- TASK INSTRUCTIONS
Restate the listing below word for word. No picture belongs in the result.

- INFORMATION SHOWN
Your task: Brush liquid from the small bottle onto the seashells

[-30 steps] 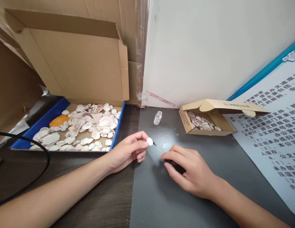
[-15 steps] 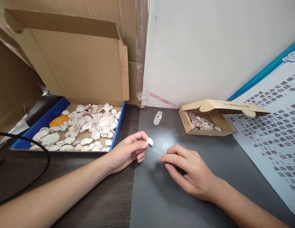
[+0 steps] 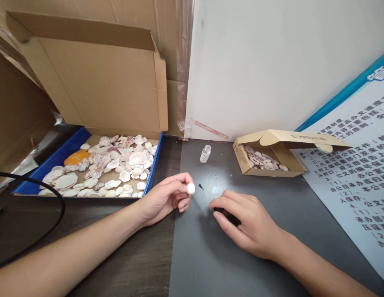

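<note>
My left hand (image 3: 173, 192) is closed, pinching a small white ribbed seashell (image 3: 191, 188) between thumb and forefinger. Over the grey mat, my right hand (image 3: 246, 222) has its fingers curled around a black applicator cap (image 3: 227, 215), mostly hidden by them. A small dark tip (image 3: 200, 186) shows just right of the shell, apart from it; the stem between tip and cap can hardly be made out. Behind both hands stands a small clear bottle (image 3: 205, 154) with a printed label, upright and uncapped.
At left, an open blue-sided cardboard box (image 3: 153, 165) holds many shells, one of them orange (image 3: 77, 157). A smaller carton (image 3: 291, 167) with shells stands at back right, beside a printed sheet (image 3: 359, 198). A black cable (image 3: 60, 214) curves at far left.
The shell has turned in my left fingers and now shows its ribbed outer face. The dark tip has moved away from it. My right hand has tilted slightly, baring the black cap.
</note>
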A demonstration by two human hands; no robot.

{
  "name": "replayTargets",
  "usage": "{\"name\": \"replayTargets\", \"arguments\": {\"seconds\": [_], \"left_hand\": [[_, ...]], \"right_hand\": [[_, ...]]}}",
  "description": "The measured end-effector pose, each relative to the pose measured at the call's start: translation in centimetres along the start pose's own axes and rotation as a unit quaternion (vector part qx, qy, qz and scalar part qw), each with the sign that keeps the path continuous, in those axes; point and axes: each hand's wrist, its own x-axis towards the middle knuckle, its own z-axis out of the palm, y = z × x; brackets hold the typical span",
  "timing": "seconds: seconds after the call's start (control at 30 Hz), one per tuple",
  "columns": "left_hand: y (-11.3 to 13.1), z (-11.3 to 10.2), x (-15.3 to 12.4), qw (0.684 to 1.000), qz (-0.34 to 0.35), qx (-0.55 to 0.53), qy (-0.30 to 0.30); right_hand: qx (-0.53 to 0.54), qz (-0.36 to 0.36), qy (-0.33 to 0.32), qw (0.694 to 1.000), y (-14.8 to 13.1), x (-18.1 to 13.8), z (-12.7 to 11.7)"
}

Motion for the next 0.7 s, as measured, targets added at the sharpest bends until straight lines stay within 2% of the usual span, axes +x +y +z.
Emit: {"name": "replayTargets", "arguments": {"seconds": [0.2,0.37,0.5,0.63,0.7], "left_hand": [[-0.14,0.12,0.01,1.000,-0.001,0.022,0.002],[-0.14,0.26,-0.05,0.998,-0.002,0.055,-0.015],[-0.15,0.16,-0.09,0.996,-0.005,0.086,-0.035],[-0.30,0.09,-0.06,0.993,-0.004,0.115,-0.031],[-0.37,0.07,-0.03,0.992,-0.002,0.124,-0.030]], "right_hand": [[0.023,-0.027,0.010,0.999,-0.06,-0.08,-0.09],[0.009,0.010,0.025,1.000,-0.08,-0.11,-0.24],[0.022,-0.023,0.029,0.999,-0.11,-0.11,-0.39],[0.002,-0.001,0.045,0.999,-0.04,-0.08,-0.43],[0.014,-0.017,0.052,0.998,0.00,-0.03,-0.45]]}}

- TASK OUTPUT
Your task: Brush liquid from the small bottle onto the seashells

[-30 steps] 
[-15 steps] 
[+0 steps] 

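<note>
My left hand (image 3: 173, 192) is closed, pinching a small white ribbed seashell (image 3: 191, 188) between thumb and forefinger. Over the grey mat, my right hand (image 3: 246, 222) has its fingers curled around a black applicator cap (image 3: 227, 215), mostly hidden by them. A small dark tip (image 3: 200, 186) shows just right of the shell, apart from it; the stem between tip and cap can hardly be made out. Behind both hands stands a small clear bottle (image 3: 205, 154) with a printed label, upright and uncapped.
At left, an open blue-sided cardboard box (image 3: 153, 165) holds many shells, one of them orange (image 3: 77, 157). A smaller carton (image 3: 291, 167) with shells stands at back right, beside a printed sheet (image 3: 359, 198). A black cable (image 3: 60, 214) curves at far left.
The shell has turned in my left fingers and now shows its ribbed outer face. The dark tip has moved away from it. My right hand has tilted slightly, baring the black cap.
</note>
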A demonstration by two human hands; no robot.

{
  "name": "replayTargets",
  "usage": "{\"name\": \"replayTargets\", \"arguments\": {\"seconds\": [_], \"left_hand\": [[_, ...]], \"right_hand\": [[_, ...]]}}",
  "description": "The measured end-effector pose, each relative to the pose measured at the call's start: translation in centimetres along the start pose's own axes and rotation as a unit quaternion (vector part qx, qy, qz and scalar part qw), each with the sign that keeps the path continuous, in those axes; point and axes: each hand's wrist, its own x-axis towards the middle knuckle, its own z-axis out of the palm, y = z × x; brackets hold the typical span",
  "timing": "seconds: seconds after the call's start (control at 30 Hz), one per tuple",
  "columns": "left_hand: y (-11.3 to 13.1), z (-11.3 to 10.2), x (-15.3 to 12.4), qw (0.684 to 1.000), qz (-0.34 to 0.35), qx (-0.55 to 0.53), qy (-0.30 to 0.30); right_hand: qx (-0.53 to 0.54), qz (-0.36 to 0.36), qy (-0.33 to 0.32), qw (0.694 to 1.000), y (-14.8 to 13.1), x (-18.1 to 13.8), z (-12.7 to 11.7)"
}

Motion for the next 0.7 s, as measured, targets added at the sharpest bends until straight lines stay within 2% of the usual span, axes +x +y +z.
Emit: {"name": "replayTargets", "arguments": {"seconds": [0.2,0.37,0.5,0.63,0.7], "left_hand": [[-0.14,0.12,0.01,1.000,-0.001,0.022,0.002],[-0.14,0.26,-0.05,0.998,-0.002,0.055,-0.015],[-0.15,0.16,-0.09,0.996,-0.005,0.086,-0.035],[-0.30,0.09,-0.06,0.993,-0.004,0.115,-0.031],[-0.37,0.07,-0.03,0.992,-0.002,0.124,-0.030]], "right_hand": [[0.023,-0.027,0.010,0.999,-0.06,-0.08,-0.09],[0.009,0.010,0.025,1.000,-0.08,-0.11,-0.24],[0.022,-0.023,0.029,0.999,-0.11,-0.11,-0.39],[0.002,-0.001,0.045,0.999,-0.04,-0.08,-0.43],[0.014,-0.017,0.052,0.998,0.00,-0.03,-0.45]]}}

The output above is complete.